- TRY IT
This calls for a word-for-word copy of all the data, with each picture removed.

- RECORDS PROVIDED
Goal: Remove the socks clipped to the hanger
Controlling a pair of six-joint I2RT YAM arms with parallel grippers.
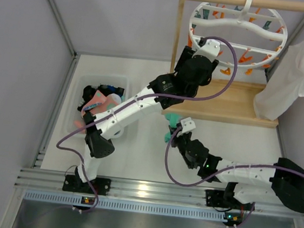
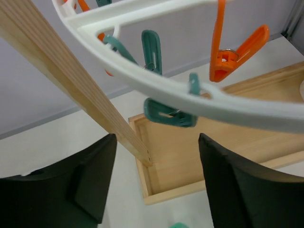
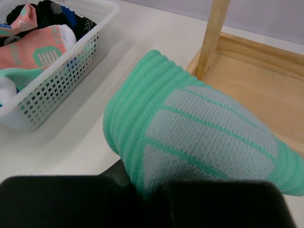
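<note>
My left tool (image 1: 211, 44) is raised to the white plastic round drying hanger (image 1: 235, 46), which hangs by its hook from the wooden rail (image 1: 294, 5). Its black fingers (image 2: 90, 175) are spread apart with nothing between them, just below the hanger's rim (image 2: 247, 110). A teal clip (image 2: 168, 114) and an orange clip (image 2: 232, 57) dangle there, beside the slanting wooden post (image 2: 71, 80).

My right tool (image 1: 170, 129) is low over the desk (image 1: 143, 146), clamped on a mint-green ribbed sock with pale grey panels (image 3: 190, 128). To its left stands the white perforated plastic basket (image 3: 80, 61), holding pink-salmon and black socks (image 3: 38, 52). The wooden tray base (image 1: 234, 106) lies beyond.
</note>
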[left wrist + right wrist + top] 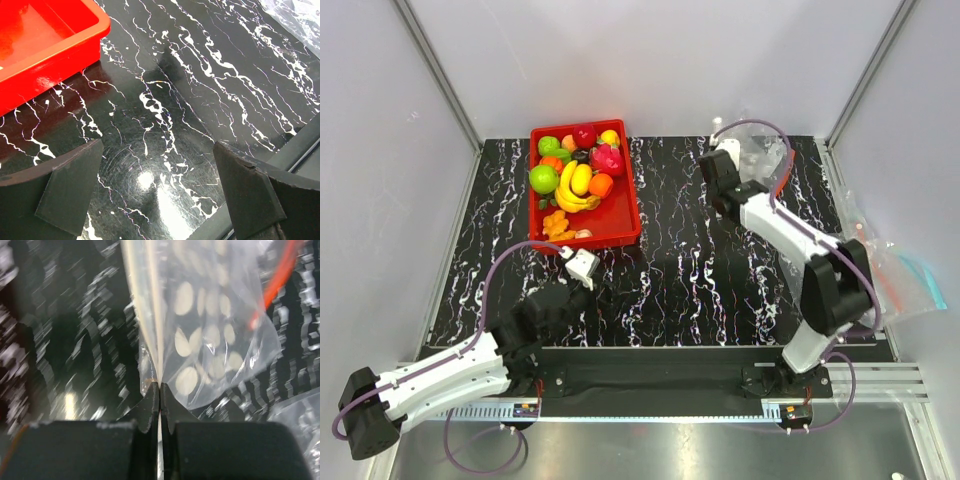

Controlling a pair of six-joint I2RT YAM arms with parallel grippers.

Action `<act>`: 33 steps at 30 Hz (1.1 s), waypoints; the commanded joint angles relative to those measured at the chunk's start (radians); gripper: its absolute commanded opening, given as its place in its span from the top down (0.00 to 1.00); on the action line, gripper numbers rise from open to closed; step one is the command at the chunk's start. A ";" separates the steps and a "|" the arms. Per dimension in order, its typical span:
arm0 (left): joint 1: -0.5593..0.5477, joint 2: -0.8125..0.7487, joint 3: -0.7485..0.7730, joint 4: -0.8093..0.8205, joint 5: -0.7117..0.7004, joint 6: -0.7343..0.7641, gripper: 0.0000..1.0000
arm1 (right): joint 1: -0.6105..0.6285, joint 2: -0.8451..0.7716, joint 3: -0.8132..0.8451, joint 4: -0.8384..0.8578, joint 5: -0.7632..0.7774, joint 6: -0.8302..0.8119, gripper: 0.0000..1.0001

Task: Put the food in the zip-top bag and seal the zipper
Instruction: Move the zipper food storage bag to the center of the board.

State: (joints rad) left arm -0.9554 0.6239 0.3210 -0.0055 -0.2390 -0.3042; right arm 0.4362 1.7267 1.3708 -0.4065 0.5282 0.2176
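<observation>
We are fetching the zip-top bag point(215, 335): our right tool point(160, 390) is clamping shut on its zipper point(156, 315), well right of the red tray point(633, 195) where the food point(575, 185) is lying. Our left tool point(160, 192) is hovering open, empty, beside that tray. Next, we judge, we are needing to draw the bag trayward.

Your top camera looks down over the whole table point(690, 260) from behind; the left wrist view closely shares the red tray point(50, 65), the right the dotted zip-top bag point(200, 340).
</observation>
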 commanded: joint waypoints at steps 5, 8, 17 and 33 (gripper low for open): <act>0.000 0.002 0.043 0.050 -0.006 -0.001 0.01 | 0.148 -0.304 -0.265 0.005 -0.305 0.069 0.99; 0.000 0.007 0.043 0.050 -0.010 -0.003 0.01 | 0.162 -0.465 -0.428 0.035 -0.522 0.068 0.86; 0.000 0.056 0.058 0.067 0.001 0.002 0.01 | 0.177 -0.727 -0.547 0.020 -0.725 0.080 0.39; -0.002 0.045 0.058 0.055 -0.019 0.004 0.01 | 0.292 -0.346 -0.406 -0.029 -0.461 -0.021 0.43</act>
State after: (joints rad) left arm -0.9554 0.6758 0.3325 -0.0017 -0.2405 -0.3038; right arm 0.7185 1.3396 0.9241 -0.4603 -0.0021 0.2401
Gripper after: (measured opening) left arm 0.988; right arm 0.557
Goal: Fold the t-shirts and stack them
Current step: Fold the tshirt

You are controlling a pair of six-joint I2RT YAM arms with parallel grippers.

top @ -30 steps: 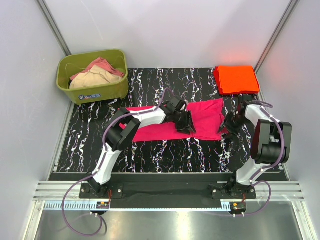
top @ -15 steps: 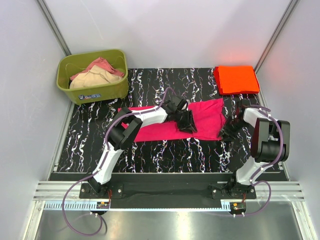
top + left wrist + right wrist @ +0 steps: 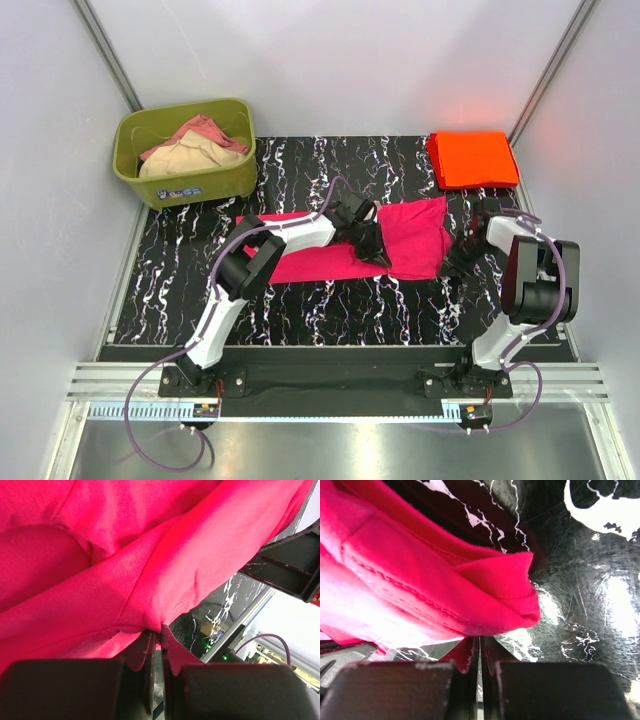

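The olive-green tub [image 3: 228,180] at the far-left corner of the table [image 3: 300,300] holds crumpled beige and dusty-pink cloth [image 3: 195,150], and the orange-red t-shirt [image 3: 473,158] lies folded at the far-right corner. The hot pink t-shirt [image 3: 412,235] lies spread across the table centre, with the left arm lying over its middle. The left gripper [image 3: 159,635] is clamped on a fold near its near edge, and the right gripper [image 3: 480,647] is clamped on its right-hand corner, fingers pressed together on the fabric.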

- SOLUTION TO THIS TASK
Goal: Remove the socks clipped to the hanger
Controlling a pair of six-joint I2RT YAM arms with parallel grippers.
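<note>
My left tool (image 1: 211, 44) is raised to the white plastic round drying hanger (image 1: 235, 46), which hangs by its hook from the wooden rail (image 1: 294, 5). Its black fingers (image 2: 90, 175) are spread apart with nothing between them, just below the hanger's rim (image 2: 247, 110). A teal clip (image 2: 168, 114) and an orange clip (image 2: 232, 57) dangle there, beside the slanting wooden post (image 2: 71, 80).

My right tool (image 1: 170, 129) is low over the desk (image 1: 143, 146), clamped on a mint-green ribbed sock with pale grey panels (image 3: 190, 128). To its left stands the white perforated plastic basket (image 3: 80, 61), holding pink-salmon and black socks (image 3: 38, 52). The wooden tray base (image 1: 234, 106) lies beyond.
</note>
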[left wrist + right wrist + top] 

Controlling a pair of six-joint I2RT YAM arms with parallel grippers.

Action `<act>`: 33 steps at 30 Hz (1.1 s), waypoints; the commanded joint angles relative to those measured at the chunk's start (radians); gripper: its absolute commanded opening, given as its place in its span from the top down (0.00 to 1.00); on the action line, gripper numbers rise from open to closed; step one is the command at the chunk's start. A ";" separates the steps and a "|" the arms. Per dimension in order, its typical span:
arm0 (left): joint 1: -0.5593..0.5477, joint 2: -0.8125..0.7487, joint 3: -0.7485..0.7730, joint 4: -0.8093..0.8205, joint 5: -0.7117..0.7004, joint 6: -0.7343..0.7641, gripper: 0.0000..1.0000
arm1 (right): joint 1: -0.6105..0.6285, joint 2: -0.8451..0.7716, joint 3: -0.8132..0.8451, joint 4: -0.8384..0.8578, joint 5: -0.7632..0.7774, joint 6: -0.8302..0.8119, gripper: 0.0000..1.0001

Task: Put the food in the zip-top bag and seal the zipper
Instruction: Move the zipper food storage bag to the center of the board.

State: (joints rad) left arm -0.9554 0.6239 0.3210 -0.0055 -0.2390 -0.3042; right arm 0.4362 1.7267 1.3708 -0.4065 0.5282 0.2176
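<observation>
We are fetching the zip-top bag point(215, 335): our right tool point(160, 390) is clamping shut on its zipper point(156, 315), well right of the red tray point(633, 195) where the food point(575, 185) is lying. Our left tool point(160, 192) is hovering open, empty, beside that tray. Next, we judge, we are needing to draw the bag trayward.

Your top camera looks down over the whole table point(690, 260) from behind; the left wrist view closely shares the red tray point(50, 65), the right the dotted zip-top bag point(200, 340).
</observation>
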 commanded: joint waypoints at steps 5, 8, 17 and 33 (gripper low for open): <act>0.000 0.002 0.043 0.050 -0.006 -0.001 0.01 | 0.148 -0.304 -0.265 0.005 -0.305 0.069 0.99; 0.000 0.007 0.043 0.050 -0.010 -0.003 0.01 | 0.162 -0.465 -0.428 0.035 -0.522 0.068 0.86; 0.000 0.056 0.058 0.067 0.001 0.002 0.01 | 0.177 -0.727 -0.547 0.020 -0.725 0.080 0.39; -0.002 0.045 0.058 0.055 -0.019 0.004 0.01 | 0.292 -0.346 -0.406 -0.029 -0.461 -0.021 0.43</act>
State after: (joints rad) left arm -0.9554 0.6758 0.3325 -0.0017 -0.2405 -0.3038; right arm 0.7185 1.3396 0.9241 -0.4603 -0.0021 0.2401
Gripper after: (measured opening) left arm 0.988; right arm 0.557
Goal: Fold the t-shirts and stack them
Current step: Fold the tshirt

You are controlling a pair of six-joint I2RT YAM arms with parallel grippers.

top @ -30 steps: 
top @ -15 steps: 
top + left wrist + right wrist @ +0 steps: 

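The olive-green tub [image 3: 228,180] at the far-left corner of the table [image 3: 300,300] holds crumpled beige and dusty-pink cloth [image 3: 195,150], and the orange-red t-shirt [image 3: 473,158] lies folded at the far-right corner. The hot pink t-shirt [image 3: 412,235] lies spread across the table centre, with the left arm lying over its middle. The left gripper [image 3: 159,635] is clamped on a fold near its near edge, and the right gripper [image 3: 480,647] is clamped on its right-hand corner, fingers pressed together on the fabric.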

What is written here forms the complete answer.